Из вещей "путешественника", наверное, не сохранилось ничего, кроме разве большого шкафа того нарочито-грубоватого псевдорусского стиля со "звериными" инкрустациями, который был в такой чести у небогатых разночинцев – первых читателей Антоши Чехонте и бесхитростной В.И. Клеопиной. Обличье шкафа и его содержимое говорили за то, что шкаф был и современником, и даже ровесником самого дома. Глядя на шкаф, незыблемый, как приземистая, плечистая вершина Сарыкола, Илья представлял себе первого его владельца. Образ его он лепил из своих отрывочных познаний о том славном времени, когда человеческое любопытство, помноженное на волю и подогретое позитивизмом, устремилось в неизведанные пустыни Азии, одно за одним закрывая белые пятна на географических картах земного шара. Каждое десятилетие этой блаженной эпохи поздней юности белой культуры приносили европейскому уму удивительные открытия. Прелесть этого времени заключалась в том, что можно было еще познавать мир не вглубь, а вширь, а это и есть юность на рубеже возмужания.

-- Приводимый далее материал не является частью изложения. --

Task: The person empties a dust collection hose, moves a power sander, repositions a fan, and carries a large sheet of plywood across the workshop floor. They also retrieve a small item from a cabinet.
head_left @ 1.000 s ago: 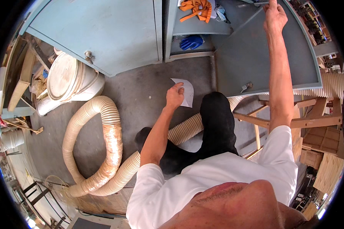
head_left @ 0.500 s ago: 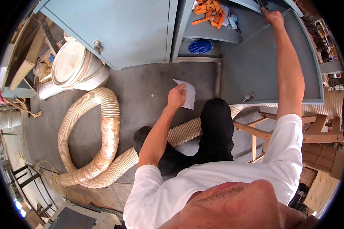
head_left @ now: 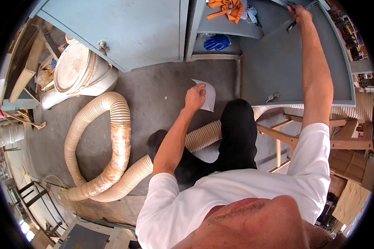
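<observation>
My left hand [head_left: 195, 98] is closed on a white sheet of paper [head_left: 210, 98], pinching its left side, so the sheet bends above the grey floor. My right arm reaches up to the open cabinet door [head_left: 278, 66]. High on that door's inner side, my right hand [head_left: 302, 15] is closed around a slim dark object [head_left: 291, 27]; one shiny end sticks out below the fingers, and its kind is unclear. In the cabinet left of that hand, an orange strapped cloth [head_left: 226, 9] and a light blue face mask [head_left: 252, 15] lie on a shelf. A blue glove [head_left: 217, 42] rests underneath.
At the left stands a closed blue-grey cabinet door [head_left: 124, 29] with a round knob. Beside it is a lidded white bucket [head_left: 85, 68]. A ribbed beige hose [head_left: 120, 145] loops across the floor and passes under my legs. A wooden frame [head_left: 278, 135] stands at the right.
My right hand has come slightly down and right along the door, and the dark object now points below it. The left hand and paper have shifted slightly up and right.
</observation>
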Motion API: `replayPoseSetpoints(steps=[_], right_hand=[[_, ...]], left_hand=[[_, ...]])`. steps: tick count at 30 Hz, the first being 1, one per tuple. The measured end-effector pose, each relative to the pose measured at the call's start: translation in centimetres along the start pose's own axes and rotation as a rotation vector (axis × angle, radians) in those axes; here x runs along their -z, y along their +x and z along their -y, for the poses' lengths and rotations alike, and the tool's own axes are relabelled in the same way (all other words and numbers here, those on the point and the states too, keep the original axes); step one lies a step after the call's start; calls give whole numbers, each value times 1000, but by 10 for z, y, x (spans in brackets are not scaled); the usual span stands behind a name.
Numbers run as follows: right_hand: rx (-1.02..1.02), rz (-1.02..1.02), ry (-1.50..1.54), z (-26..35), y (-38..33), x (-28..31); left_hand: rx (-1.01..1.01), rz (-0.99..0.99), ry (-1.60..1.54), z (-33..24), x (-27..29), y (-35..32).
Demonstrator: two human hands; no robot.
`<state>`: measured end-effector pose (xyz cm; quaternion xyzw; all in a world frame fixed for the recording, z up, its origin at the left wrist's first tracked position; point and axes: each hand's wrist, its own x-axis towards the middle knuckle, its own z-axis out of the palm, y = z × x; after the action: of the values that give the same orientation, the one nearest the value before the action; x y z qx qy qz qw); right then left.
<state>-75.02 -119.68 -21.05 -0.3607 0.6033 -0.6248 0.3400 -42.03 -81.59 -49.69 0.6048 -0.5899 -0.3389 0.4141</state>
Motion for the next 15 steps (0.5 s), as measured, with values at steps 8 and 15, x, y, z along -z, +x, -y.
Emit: replayPoseSetpoints(steps=[8,15], right_hand=[[111,55,-47,-8,-153,0],[-36,656,-210,-56,-340,-21]], left_hand=[[97,54,-113,-8,1,5],[159,-15,-228,-45,55,19]])
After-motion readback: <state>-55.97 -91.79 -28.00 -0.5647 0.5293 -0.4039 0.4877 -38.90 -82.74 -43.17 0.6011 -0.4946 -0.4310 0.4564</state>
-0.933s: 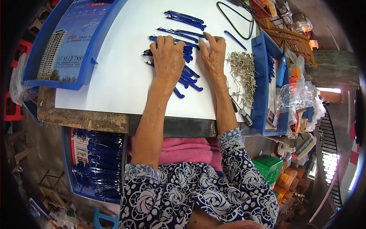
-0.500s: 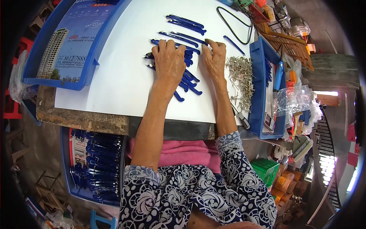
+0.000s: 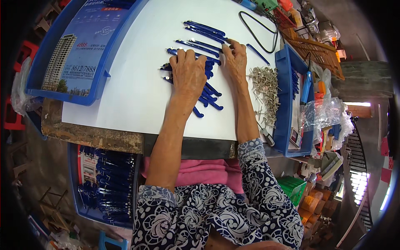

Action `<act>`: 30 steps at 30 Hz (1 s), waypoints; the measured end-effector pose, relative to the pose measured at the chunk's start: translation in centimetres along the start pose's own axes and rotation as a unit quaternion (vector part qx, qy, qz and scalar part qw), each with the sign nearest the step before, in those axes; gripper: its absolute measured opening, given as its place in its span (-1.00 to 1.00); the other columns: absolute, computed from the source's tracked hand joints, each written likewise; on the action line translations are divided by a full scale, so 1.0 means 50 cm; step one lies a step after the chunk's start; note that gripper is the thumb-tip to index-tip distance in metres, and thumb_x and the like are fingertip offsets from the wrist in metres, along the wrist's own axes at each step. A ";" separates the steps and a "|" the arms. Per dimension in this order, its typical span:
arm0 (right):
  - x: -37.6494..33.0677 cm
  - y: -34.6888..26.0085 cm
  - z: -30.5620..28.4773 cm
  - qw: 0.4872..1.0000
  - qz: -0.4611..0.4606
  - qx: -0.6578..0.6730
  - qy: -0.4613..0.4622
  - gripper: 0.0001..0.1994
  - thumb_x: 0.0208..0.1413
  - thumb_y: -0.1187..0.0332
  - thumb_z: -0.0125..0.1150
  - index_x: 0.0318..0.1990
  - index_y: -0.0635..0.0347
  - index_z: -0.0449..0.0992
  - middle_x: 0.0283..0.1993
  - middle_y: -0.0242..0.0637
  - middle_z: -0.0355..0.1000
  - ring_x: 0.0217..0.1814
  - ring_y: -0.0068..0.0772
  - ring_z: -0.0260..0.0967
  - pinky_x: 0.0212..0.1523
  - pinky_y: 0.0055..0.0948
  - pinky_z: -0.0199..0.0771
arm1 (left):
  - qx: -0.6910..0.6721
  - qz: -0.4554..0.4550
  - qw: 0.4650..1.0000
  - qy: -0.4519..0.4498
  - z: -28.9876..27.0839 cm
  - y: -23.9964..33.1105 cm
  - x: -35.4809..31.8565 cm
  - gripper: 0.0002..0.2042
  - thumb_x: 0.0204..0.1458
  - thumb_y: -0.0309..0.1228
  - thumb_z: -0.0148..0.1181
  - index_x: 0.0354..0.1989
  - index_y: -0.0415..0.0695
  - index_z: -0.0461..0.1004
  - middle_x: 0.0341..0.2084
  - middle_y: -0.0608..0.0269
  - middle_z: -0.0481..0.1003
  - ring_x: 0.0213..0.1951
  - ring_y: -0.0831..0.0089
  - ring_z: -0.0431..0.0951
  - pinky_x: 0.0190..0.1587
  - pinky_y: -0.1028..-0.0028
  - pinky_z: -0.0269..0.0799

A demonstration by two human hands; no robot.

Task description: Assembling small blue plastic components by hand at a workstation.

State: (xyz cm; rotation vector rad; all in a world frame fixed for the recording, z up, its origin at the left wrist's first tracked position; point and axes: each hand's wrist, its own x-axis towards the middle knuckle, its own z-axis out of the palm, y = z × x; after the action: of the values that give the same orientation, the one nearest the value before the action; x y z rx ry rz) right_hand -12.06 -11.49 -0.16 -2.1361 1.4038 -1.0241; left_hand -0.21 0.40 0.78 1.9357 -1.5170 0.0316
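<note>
One white sheet (image 3: 129, 100); blue strips (image 3: 198, 48) mid-sheet, overlapped past counting; one lone strip (image 3: 258, 54) toward sheet's right. Left hand (image 3: 188, 73), right hand (image 3: 235, 62): fingers bent at strips, grip cannot be told. Two trays (image 3: 284, 104), sheet's left and right edges; white paper showing, sheet's left side.

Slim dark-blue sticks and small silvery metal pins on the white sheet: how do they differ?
The slim dark-blue sticks are longer; the small silvery metal pins are shorter. The sticks lie mostly in slanting groups, the pins in a jumbled heap. The left hand partly covers the sticks, not the pins. Both lie on the white sheet.
</note>
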 end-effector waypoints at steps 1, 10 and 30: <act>0.002 -0.002 0.001 1.000 0.010 0.015 0.006 -0.63 -0.05 0.21 0.07 -0.10 0.20 0.46 -0.26 0.02 0.30 -0.23 -0.12 0.26 -0.17 -0.32 0.29 | 0.002 0.000 1.000 0.000 0.003 -0.002 0.000 -0.75 -0.13 -0.60 0.02 -0.31 -0.04 0.57 -0.45 0.25 0.35 -0.25 0.33 0.28 -0.13 0.35 0.12; 0.012 0.009 -0.002 0.997 -0.025 -0.069 -0.023 -0.66 -0.01 0.19 0.06 -0.10 0.15 0.46 -0.21 0.05 0.25 -0.22 -0.08 0.25 -0.14 -0.33 0.29 | -0.011 0.011 1.000 0.024 0.011 -0.003 0.001 -0.85 -0.23 -0.60 0.17 -0.45 -0.09 0.54 -0.46 0.22 0.37 -0.24 0.32 0.29 -0.17 0.33 0.11; 0.018 0.008 0.022 0.986 -0.130 -0.093 0.046 -0.65 -0.02 0.18 0.11 -0.12 0.16 0.49 -0.22 0.02 0.26 -0.14 -0.09 0.21 -0.14 -0.25 0.26 | -0.020 0.020 0.999 0.034 0.013 0.000 -0.004 -0.86 -0.24 -0.61 0.15 -0.47 -0.11 0.53 -0.46 0.20 0.36 -0.26 0.31 0.29 -0.17 0.31 0.12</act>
State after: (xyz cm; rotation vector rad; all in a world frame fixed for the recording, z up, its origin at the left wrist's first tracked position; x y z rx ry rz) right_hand -11.26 -12.57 -0.84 -2.4885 1.3321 -1.1382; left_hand -0.55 0.25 0.19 1.8556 -1.4996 0.0839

В выпуске новостей, которые до Ильи донес бодрый Алин голос, говорилось о намерении талибов разрушить гигантские статуи Будд, высеченные в скале в долине Бамиана. Пожалуй, решил тогда Илья, эти Будды вполне могли стать делом жизни "путешественника" и его заслугой перед Русским Географическим обществом.

Из европейцев побывали там только Макгрегор да вездесущий Александр Бернс и, конечно же, насочиняли небылиц. Англичанам, как и арабам, всюду мерещатся привидения. Мысли о привидениях, которые мерещились Илье, когда он разглядывал шкаф и его содержимое, неизменно оставляли в нем какой-то укор. На второй полке сверху во втором ряду стояла какая-то книга корешком внутрь. Илью раздражало, когда книги стояли таким образом, и несколько раз он собирался перевернуть ее. Однако шкаф был закрыт на ключ, самого ключа не было, а та часть стекла в левой створке, которую он научился аккуратно выставлять, не позволяла руке протиснуться до того места, где находилась эта книга. И все эти годы, что Илья жил в этой квартире, неизвестная книга стояла так: отвернувшись и словно обидевшись на весь белый свет.

Путешествие – это молитва путешественника, как молитва ученого – его кропотливое исследование, как молитва плотника – золотистая кудрявая стружка, похожая на вьющиеся волосы. В чем была его молитва, Илья давно уже не знал. Жизнь, которую он выбрал и вел или, – иногда он думал и так, – которая выбрала его, не подразумевала никаких молитв, ибо в чем состояло достоинство этой жизни и было ли оно вообще, представлялось все более спорным. И сомнения обволакивали его, как ласки Цирцеи странника Одиссея.